Confused about tir cache related schedule primitives
Pick up matrix multiplication as example:
@tvm.script.ir_module
class MyModule:
@T.prim_func
def main(a: T.handle, b: T.handle, c: T.handle):
T.func_attr({"global_symbol": "main", "tir.noalias": True})
A = T.match_buffer(a, [M, K])
B = T.match_buffer(b, [K, N])
C = T.match_buffer(c, [M, N])
for i, j, k in T.grid(M, K, N):
with T.block("B"):
vi, vj, vk = T.axis.remap("SSR", [i, j, k])
with T.init():
C[vi, vj] = 0.0
C[vi, vj] = C[vi, vj] + A[vi, vk] * B[vk, vj]
Simply do cache_write schedule:
M = N = K = 16384
@tvm.script.ir_module
class MyModule:
@T.prim_func
def main(a: T.handle, b: T.handle, c: T.handle):
T.func_attr({"global_symbol": "main", "tir.noalias": True})
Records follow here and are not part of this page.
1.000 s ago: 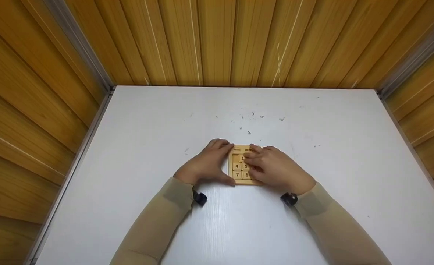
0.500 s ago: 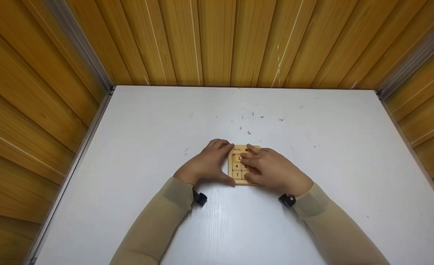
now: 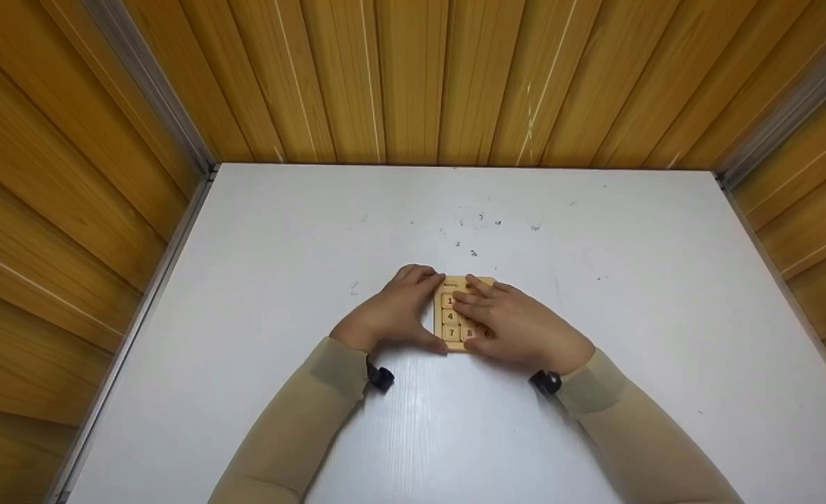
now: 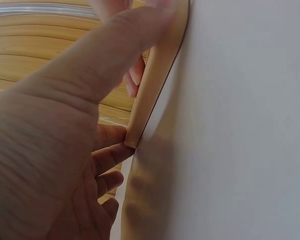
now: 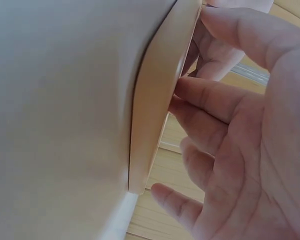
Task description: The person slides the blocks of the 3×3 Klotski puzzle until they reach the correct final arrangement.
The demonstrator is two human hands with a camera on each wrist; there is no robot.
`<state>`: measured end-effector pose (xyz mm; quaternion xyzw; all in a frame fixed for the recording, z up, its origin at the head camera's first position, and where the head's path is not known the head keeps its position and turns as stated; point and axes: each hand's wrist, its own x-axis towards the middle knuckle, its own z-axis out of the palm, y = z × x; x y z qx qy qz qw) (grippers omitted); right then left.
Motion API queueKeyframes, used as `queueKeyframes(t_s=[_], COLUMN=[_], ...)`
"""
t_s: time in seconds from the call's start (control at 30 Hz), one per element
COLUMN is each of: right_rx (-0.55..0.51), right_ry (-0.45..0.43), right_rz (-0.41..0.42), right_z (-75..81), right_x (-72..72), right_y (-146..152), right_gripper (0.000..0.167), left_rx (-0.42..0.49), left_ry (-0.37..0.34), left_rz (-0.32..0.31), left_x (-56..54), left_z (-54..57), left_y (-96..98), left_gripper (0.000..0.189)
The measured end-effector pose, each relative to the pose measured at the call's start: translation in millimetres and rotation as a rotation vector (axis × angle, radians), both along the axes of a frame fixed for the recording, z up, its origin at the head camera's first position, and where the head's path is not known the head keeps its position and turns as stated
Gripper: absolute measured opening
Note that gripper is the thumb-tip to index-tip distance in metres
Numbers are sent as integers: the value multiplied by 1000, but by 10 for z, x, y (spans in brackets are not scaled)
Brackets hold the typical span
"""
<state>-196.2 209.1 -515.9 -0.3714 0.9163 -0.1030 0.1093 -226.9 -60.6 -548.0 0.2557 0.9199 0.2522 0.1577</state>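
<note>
A wooden sliding number puzzle [image 3: 438, 316] lies flat on the white table. Its number tiles 1 [image 3: 448, 301], 4 [image 3: 449, 316], 7 [image 3: 451, 333] and 8 [image 3: 468, 333] show; others are partly covered by fingers. The left hand [image 3: 395, 308] grips the frame along its left side, thumb at the near corner and forefinger at the far one. The frame's side edge [image 4: 152, 90] shows between them in the left wrist view. My right hand [image 3: 525, 322] lies over the right part, its fingertips pressing on the tiles and its thumb by the near edge.
The white table [image 3: 280, 245] has small dark marks [image 3: 474, 253] beyond the puzzle. Yellow wood-look walls [image 3: 413, 84] stand behind and at both sides. A dark band with a small device [image 3: 383, 379] sits on each wrist.
The right hand has shifted slightly left, and tile 1 has slid left into the top-left corner of the puzzle. The left hand and the frame stay in place.
</note>
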Motion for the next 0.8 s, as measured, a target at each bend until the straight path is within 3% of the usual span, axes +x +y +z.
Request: queueKeyframes(t_s=[0.23,0.47,0.8], right_rx=[-14,-28,8], right_ry=[-32,16,-14], right_rz=[-13,-32,-39], right_z=[80,202,196], right_x=[-42,-135,-113], right_y=[119,282,422], right_gripper=[73,65,56], left_rx=[-5,12,21], left_ry=[0,-10,-25], left_rz=[0,5,3], left_x=[18,25,29], left_z=[10,36,42], left_y=[10,-9,-1], left_gripper=[138,138,137])
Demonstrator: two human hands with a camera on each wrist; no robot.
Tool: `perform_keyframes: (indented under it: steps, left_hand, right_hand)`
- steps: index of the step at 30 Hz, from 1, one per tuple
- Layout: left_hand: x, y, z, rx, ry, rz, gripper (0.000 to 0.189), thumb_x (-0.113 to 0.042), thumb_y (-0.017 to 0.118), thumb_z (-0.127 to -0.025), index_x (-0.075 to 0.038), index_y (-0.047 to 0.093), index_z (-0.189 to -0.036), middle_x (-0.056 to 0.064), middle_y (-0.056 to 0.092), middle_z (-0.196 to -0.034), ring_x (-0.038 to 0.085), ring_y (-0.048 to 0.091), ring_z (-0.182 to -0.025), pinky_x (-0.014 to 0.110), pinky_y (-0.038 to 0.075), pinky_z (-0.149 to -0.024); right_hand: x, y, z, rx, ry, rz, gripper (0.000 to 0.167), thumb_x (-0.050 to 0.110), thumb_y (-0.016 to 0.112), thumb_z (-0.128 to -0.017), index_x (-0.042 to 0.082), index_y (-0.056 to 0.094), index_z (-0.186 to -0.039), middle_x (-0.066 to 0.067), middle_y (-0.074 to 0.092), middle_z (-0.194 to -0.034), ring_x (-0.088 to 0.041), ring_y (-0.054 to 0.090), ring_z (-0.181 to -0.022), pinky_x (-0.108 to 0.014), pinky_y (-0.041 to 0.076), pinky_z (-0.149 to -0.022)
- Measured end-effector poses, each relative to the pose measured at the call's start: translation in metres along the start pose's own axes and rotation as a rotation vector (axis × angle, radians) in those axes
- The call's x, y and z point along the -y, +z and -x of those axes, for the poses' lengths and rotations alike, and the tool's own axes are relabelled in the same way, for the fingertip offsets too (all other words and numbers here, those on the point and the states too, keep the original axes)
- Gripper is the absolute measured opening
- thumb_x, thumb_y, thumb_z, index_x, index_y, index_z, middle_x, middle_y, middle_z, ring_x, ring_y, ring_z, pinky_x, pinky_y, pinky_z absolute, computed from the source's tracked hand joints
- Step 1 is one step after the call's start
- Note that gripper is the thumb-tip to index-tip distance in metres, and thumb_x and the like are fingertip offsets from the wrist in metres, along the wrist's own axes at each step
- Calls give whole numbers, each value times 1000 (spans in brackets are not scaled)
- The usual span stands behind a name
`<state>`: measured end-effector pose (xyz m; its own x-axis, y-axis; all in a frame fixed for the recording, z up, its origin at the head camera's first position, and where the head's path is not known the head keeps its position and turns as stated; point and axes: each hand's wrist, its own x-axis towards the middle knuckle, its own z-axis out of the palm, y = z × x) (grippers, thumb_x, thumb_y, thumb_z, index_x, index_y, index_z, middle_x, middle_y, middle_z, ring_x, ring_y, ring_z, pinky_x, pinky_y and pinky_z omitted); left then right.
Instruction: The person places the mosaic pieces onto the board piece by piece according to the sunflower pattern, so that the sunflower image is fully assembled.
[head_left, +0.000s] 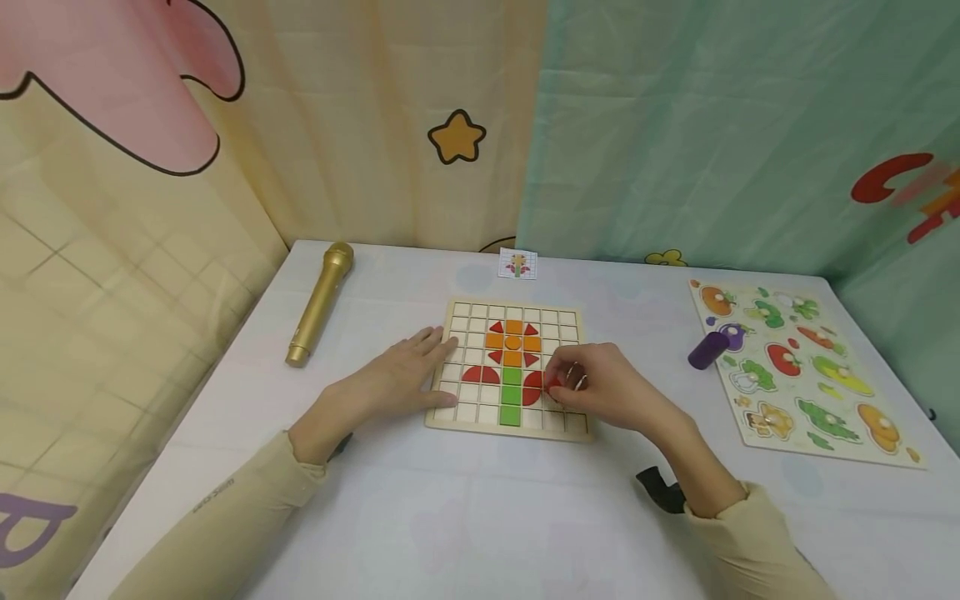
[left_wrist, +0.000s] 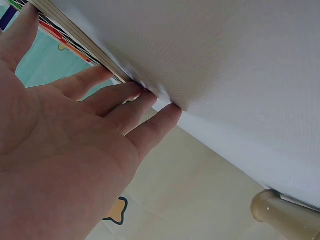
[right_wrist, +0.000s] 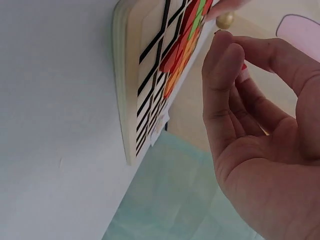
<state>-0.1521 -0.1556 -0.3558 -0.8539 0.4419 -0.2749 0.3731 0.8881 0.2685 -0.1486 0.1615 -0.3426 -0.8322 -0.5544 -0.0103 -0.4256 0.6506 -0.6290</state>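
A square wooden grid board (head_left: 467, 412) lies on the table, with flat orange, red and green pieces forming a flower in its cells. My left hand (head_left: 397, 377) rests at the board's left edge, its fingers fairly straight and spread; in the left wrist view the fingertips touch the board's side and the tablecloth. Over the board's right part, my right hand (head_left: 611, 385) pinches a small red piece (head_left: 554, 385) between thumb and fingers. Most of that piece is hidden by the fingers. Right of the green stem, a red quarter-round piece (head_left: 531, 395) lies beside those fingers.
A small pattern card (head_left: 517, 263) lies behind the board. To the left is a gold microphone (head_left: 318, 308). On the right, a vegetable puzzle board (head_left: 806, 375) has a purple cylinder (head_left: 708, 350) at its left edge. Curtains (head_left: 360, 125) hang behind the table.
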Motion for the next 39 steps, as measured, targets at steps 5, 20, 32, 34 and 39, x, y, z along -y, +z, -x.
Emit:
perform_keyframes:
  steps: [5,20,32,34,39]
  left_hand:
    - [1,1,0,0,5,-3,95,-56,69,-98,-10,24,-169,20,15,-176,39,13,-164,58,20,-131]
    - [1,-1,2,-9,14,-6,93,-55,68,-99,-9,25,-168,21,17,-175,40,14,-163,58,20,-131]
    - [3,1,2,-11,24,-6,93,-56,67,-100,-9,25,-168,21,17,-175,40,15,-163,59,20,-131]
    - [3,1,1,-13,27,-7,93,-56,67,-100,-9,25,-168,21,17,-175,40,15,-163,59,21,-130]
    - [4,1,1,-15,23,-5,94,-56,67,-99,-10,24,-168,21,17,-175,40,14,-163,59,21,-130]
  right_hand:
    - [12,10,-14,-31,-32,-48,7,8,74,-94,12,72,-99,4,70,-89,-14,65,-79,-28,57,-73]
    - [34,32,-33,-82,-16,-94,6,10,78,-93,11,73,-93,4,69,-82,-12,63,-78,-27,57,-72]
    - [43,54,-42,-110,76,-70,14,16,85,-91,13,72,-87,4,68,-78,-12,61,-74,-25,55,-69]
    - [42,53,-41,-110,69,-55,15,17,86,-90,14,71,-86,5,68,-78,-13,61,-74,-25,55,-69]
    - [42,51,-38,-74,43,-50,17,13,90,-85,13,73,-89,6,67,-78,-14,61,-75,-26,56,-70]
A = T.match_buffer(a, [M, K])
B = T.match_buffer(b, [K, N])
C = T.match_buffer(c, [M, N])
for i, j, k in T.grid(M, K, N):
with T.block("B"):
vi, vj, vk = T.axis.remap("SSR", [i, j, k])
with T.init():
C[vi, vj] = 0.0
C[vi, vj] = C[vi, vj] + A[vi, vk] * B[vk, vj]
ir_module = MyModule
sch = tvm.tir.Schedule(ir_module)
block_h = 32
block_w = 32
block_b = sch.get_block("B")
(i, j, k) = sch.get_loops(block_b)
by, yi = sch.split(i, factors=[None, block_h])
bx, xi = sch.split(j, factors=[None, block_w])
sch.reorder(by, bx, yi, xi)
sch.bind(by, "blockIdx.y")
sch.bind(bx, "blockIdx.x")
sch.bind(yi, "threadIdx.y")
sch.bind(xi, "threadIdx.x")
block_cl = sch.cache_write(block_b, 0, "local")
sch.compute_at(block_cl, yi, preserve_unit_loops=True)
we also need to do compute_at because currently “C” is not contained in a thread environment or in the function arguments, but I got an issue when execute the compute_at schedule:
Traceback (most recent call last):
File "/workspace/v-leiwang3/tvm_gpu_gemm/tensorir_/1.blocked_gemm.py", line 77, in <module>
sch.compute_at(block_cl, yi, preserve_unit_loops=True)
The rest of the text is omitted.